Could the data below be retyped exactly, without its pictures?

--

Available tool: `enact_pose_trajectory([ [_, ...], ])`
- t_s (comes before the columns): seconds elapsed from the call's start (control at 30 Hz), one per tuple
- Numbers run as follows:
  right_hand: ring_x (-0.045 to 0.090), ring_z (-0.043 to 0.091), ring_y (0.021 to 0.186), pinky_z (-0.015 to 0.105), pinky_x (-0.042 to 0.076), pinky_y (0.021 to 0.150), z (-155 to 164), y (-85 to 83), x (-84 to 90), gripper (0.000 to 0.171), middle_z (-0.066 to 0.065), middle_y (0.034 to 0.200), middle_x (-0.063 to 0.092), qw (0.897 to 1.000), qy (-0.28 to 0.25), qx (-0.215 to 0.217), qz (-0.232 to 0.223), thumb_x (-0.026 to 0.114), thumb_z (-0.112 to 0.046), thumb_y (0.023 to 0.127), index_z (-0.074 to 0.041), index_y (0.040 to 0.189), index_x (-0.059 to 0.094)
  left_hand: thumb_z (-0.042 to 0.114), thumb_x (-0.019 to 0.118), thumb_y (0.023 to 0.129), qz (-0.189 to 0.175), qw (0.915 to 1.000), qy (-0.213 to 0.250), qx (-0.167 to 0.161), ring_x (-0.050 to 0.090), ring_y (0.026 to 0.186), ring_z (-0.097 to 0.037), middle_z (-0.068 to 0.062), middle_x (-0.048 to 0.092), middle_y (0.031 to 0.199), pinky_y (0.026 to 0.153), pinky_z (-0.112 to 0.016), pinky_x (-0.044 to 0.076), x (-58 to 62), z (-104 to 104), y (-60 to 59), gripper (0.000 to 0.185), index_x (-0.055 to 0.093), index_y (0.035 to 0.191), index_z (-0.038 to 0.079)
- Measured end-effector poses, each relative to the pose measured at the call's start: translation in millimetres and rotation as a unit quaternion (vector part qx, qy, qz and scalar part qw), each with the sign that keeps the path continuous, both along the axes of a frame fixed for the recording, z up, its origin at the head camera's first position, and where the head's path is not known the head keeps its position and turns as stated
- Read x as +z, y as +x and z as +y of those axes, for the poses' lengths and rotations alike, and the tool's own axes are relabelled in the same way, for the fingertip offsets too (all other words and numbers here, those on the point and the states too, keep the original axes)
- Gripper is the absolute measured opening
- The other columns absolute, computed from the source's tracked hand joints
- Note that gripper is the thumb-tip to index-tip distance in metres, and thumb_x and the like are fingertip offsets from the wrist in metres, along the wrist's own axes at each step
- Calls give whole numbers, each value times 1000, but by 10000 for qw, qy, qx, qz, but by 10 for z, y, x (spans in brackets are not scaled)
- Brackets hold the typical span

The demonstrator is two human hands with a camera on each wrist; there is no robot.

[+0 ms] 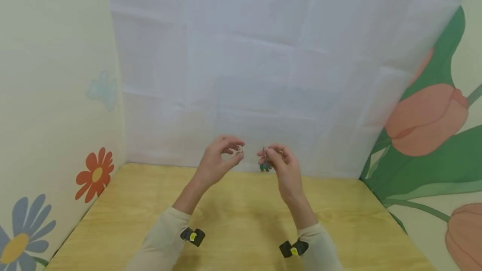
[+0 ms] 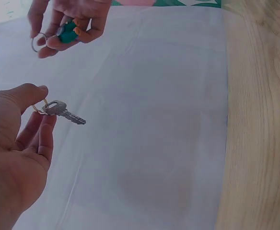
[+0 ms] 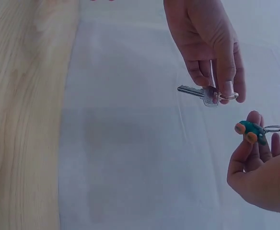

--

OUTPUT.
Available tool: `enact_pose_trajectory([ [_, ...], ])`
- t_s (comes before the columns): seconds elapsed from the call's start (control at 30 Hz), one per tuple
- Numbers run as follows:
  right_hand: ring_x (-0.045 to 0.090), ring_z (-0.043 to 0.091), ring_y (0.021 to 0.186), pinky_z (-0.015 to 0.105), pinky_x (-0.042 to 0.076), pinky_y (0.021 to 0.150), z (-155 to 164), y (-85 to 83), x (-84 to 90), gripper (0.000 to 0.171), middle_z (-0.066 to 0.065), middle_y (0.034 to 0.200), middle_x (-0.063 to 0.092), qw (0.897 to 1.000), qy (-0.28 to 0.25), qx (-0.215 to 0.217), qz (-0.232 to 0.223), thumb_x (-0.026 to 0.114), thumb_z (-0.112 to 0.046), thumb_y (0.023 to 0.127), index_z (-0.074 to 0.041), index_y (0.040 to 0.189), index_x (-0.059 to 0.094)
  left_hand: thumb_z (-0.042 to 0.114), thumb_x (-0.019 to 0.118), thumb_y (0.023 to 0.129), qz (-0.189 to 0.175), qw (0.915 to 1.000), qy (-0.213 to 0.250), qx (-0.167 to 0.161), ring_x (-0.050 to 0.090), ring_y (0.026 to 0.186), ring_z (-0.097 to 0.037), middle_z (-0.068 to 0.062), middle_x (-0.048 to 0.092), middle_y (0.031 to 0.199), pinky_y (0.026 to 0.153), pinky_z (-0.112 to 0.016), pinky_x (-0.044 to 0.076), x (-58 to 62), z (-104 to 104), y (-60 to 59), gripper (0.000 to 0.185), index_x (-0.055 to 0.093), index_y (0.035 to 0.191), index_z (-0.038 to 0.079)
- Measured end-effector poses, each relative to the pose measured at the call's start: translation in millimetres and rotation as a unit quaternion (vector part qx, qy, qz and scalar part qw), each with the sign that keeps the path continuous, both along the axes of a frame fixed for the recording, z up, its origin at the head camera's first position, and where the head's path is not known the head keeps its position and turns as stated
- Read x as +z, y as +x and z as +y of those axes, for the poses' lengths and rotations alike, and the tool's own axes are relabelled in the same way, for the fingertip offsets too (all other words and numbers here, those on the point and the states too, keep the original axes)
- Gripper is the absolute measured opening
- The other columns absolute, computed from the source's tracked hand joints
- Note that gripper is the thumb-tip to index-tip distance in metres, and thumb_x and the like are fingertip offsets from the wrist in metres, along the wrist's own axes at each step
- Calls give whole numbers, each value times 1000, but by 10000 for qw, qy, qx, qz, but by 10 for z, y, x (spans in brackets are not scaled)
- Brackets hold the typical span

The demonstrator is two human hands with a camera on each wrist; there is no robot.

[+0 ms] 
[+0 ms] 
[+0 ms] 

There is nothing further to the answer.